[[ SUPPLIED MATERIAL open ]]
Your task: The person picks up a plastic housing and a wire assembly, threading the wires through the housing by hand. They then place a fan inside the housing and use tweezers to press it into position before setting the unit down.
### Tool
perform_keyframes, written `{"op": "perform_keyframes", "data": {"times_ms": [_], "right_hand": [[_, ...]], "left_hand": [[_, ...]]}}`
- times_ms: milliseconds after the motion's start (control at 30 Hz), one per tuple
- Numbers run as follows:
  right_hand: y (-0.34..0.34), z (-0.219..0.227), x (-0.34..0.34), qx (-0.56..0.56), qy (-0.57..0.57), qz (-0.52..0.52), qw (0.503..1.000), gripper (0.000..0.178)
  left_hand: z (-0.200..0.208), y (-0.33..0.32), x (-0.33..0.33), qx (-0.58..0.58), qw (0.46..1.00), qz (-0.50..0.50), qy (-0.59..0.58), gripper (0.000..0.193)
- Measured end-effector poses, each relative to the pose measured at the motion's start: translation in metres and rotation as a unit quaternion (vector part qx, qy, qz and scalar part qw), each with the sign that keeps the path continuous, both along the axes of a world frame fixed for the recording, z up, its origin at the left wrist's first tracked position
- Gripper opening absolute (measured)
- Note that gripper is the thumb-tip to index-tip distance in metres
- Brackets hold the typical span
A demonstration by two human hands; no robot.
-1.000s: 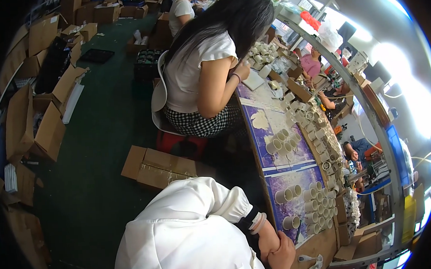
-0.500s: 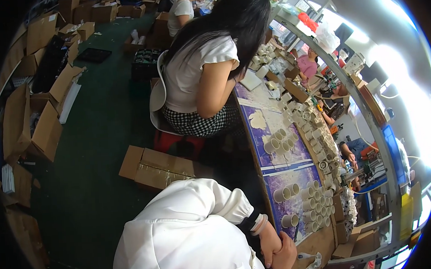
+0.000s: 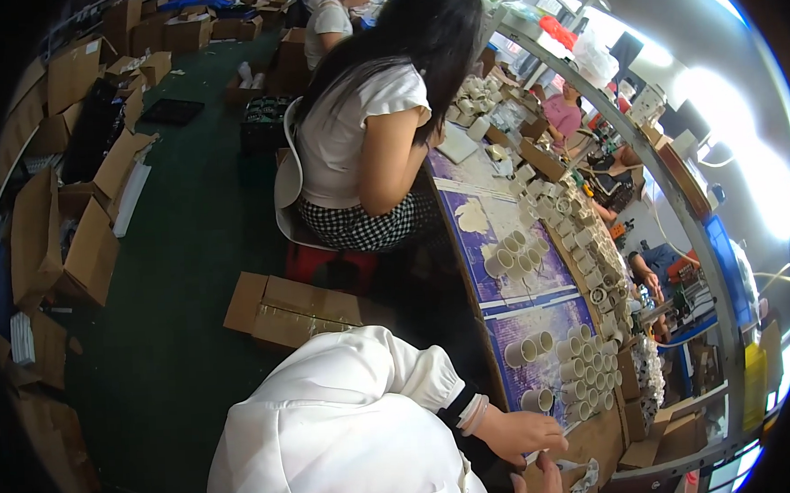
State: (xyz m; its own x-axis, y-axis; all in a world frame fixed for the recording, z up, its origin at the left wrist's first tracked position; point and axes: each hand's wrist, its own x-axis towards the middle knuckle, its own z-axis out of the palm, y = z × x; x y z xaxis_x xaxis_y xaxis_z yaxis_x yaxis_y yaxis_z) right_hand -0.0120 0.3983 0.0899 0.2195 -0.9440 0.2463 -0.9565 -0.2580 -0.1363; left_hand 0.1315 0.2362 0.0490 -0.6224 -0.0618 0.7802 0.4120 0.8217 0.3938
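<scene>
My left hand (image 3: 516,433), with a dark band and a pale bracelet at the wrist, reaches over the table's near edge. Its fingers stretch to the right and look apart, with nothing clearly in them. Just below it, my right hand (image 3: 543,484) rises from the lower edge, thumb and fingers spread. A small pale patch shows between the two hands; what it is I cannot make out. Beyond my left hand, a cream cylindrical cup (image 3: 536,401) stands nearest. Several more cream cups (image 3: 578,369) are grouped upright on the purple, dust-marked table sheet (image 3: 509,328).
A crumpled clear plastic piece (image 3: 586,479) lies right of my hands. Loose cream parts (image 3: 589,260) line the table's far side, below a metal shelf frame (image 3: 674,177). A co-worker (image 3: 364,142) sits ahead on a chair. Cardboard boxes (image 3: 296,312) stand on the green floor.
My hands were clasped together and have come apart. The left has moved up and right with its fingers extended; the right has dropped lower. The view has shifted slightly.
</scene>
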Motion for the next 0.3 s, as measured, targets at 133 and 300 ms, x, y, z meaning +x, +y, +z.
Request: {"op": "perform_keyframes", "data": {"times_ms": [133, 300], "right_hand": [[-0.021, -0.042, 0.023, 0.120, -0.028, -0.146, 0.982, 0.063], [-0.038, -0.084, 0.021, -0.032, -0.147, -0.155, 0.976, 0.037]], "left_hand": [[-0.011, 0.005, -0.032, -0.123, 0.979, 0.045, 0.159, 0.053], [-0.015, -0.003, -0.035, -0.138, 0.988, 0.021, 0.071, 0.054]]}}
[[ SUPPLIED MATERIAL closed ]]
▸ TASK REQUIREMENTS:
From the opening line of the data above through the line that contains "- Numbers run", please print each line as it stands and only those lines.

▸ OUTPUT OF THE TASK:
Your task: The person picks up a plastic housing and a wire assembly, threading the wires through the housing by hand. They then place a fan inside the housing and use tweezers to press it into position before setting the unit down.
### Tool
perform_keyframes, written `{"op": "perform_keyframes", "data": {"times_ms": [_], "right_hand": [[_, ...]], "left_hand": [[_, ...]]}}`
- times_ms: milliseconds after the motion's start (control at 30 Hz), one per tuple
- Numbers run as follows:

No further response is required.